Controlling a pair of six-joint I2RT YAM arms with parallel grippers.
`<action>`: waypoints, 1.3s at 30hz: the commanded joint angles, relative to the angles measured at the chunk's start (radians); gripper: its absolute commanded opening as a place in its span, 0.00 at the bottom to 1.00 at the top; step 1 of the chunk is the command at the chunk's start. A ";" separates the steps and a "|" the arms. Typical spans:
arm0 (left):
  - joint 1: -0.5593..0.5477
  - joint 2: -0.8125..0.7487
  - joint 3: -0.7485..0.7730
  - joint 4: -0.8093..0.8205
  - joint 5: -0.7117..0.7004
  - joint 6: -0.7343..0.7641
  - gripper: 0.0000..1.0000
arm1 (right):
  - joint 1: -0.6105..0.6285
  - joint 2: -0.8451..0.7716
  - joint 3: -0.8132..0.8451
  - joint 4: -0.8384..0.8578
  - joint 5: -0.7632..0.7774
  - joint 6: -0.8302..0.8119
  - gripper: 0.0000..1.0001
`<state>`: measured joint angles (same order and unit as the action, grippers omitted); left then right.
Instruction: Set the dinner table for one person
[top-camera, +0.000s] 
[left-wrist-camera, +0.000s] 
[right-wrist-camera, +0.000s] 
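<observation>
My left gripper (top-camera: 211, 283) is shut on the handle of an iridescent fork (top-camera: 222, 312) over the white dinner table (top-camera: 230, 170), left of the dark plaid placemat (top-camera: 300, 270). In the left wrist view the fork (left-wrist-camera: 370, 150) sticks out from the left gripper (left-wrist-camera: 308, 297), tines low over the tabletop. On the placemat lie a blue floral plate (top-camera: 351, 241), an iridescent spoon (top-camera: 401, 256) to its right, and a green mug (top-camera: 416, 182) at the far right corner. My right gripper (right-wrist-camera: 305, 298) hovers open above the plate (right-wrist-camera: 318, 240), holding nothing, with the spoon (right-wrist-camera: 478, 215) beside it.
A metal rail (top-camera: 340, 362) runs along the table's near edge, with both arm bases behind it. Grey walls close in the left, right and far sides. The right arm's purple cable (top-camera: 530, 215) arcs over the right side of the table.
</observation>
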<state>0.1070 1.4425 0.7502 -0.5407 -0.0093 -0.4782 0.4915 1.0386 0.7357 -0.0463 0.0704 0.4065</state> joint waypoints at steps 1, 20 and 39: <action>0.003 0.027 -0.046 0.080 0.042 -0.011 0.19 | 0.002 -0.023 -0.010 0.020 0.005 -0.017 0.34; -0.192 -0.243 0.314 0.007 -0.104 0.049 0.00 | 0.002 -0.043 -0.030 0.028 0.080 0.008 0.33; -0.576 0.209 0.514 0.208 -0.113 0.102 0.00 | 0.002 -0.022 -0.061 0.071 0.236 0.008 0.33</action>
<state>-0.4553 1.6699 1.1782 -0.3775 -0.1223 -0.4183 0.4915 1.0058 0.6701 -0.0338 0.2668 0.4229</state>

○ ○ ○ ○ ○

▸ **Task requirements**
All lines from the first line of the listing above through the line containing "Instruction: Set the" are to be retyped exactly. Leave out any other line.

▸ **Task result**
Controlling a pair of six-joint I2RT YAM arms with parallel grippers.
`<action>`: waypoints, 1.3s at 30hz: the commanded joint angles, relative to the angles measured at the chunk's start (radians); gripper: its absolute commanded opening as a place in its span, 0.00 at the bottom to 1.00 at the top; step 1 of the chunk is the command at the chunk's start. A ";" separates the steps and a "|" the arms. Typical spans:
arm0 (left):
  - joint 1: -0.5593..0.5477
  - joint 2: -0.8125..0.7487
  - joint 3: -0.7485..0.7730
  - joint 4: -0.8093..0.8205
  - joint 5: -0.7117..0.7004
  - joint 6: -0.7343..0.7641
  - gripper: 0.0000..1.0000
arm1 (right):
  - joint 1: -0.6105..0.6285
  - joint 2: -0.8451..0.7716
  - joint 3: -0.8132..0.8451
  - joint 4: -0.8384..0.8578
  - joint 5: -0.7632..0.7774
  - joint 6: -0.8302..0.8119
  - gripper: 0.0000..1.0001
`<state>`: measured joint angles (same order and unit as the action, grippers omitted); left then right.
Instruction: Set the dinner table for one person

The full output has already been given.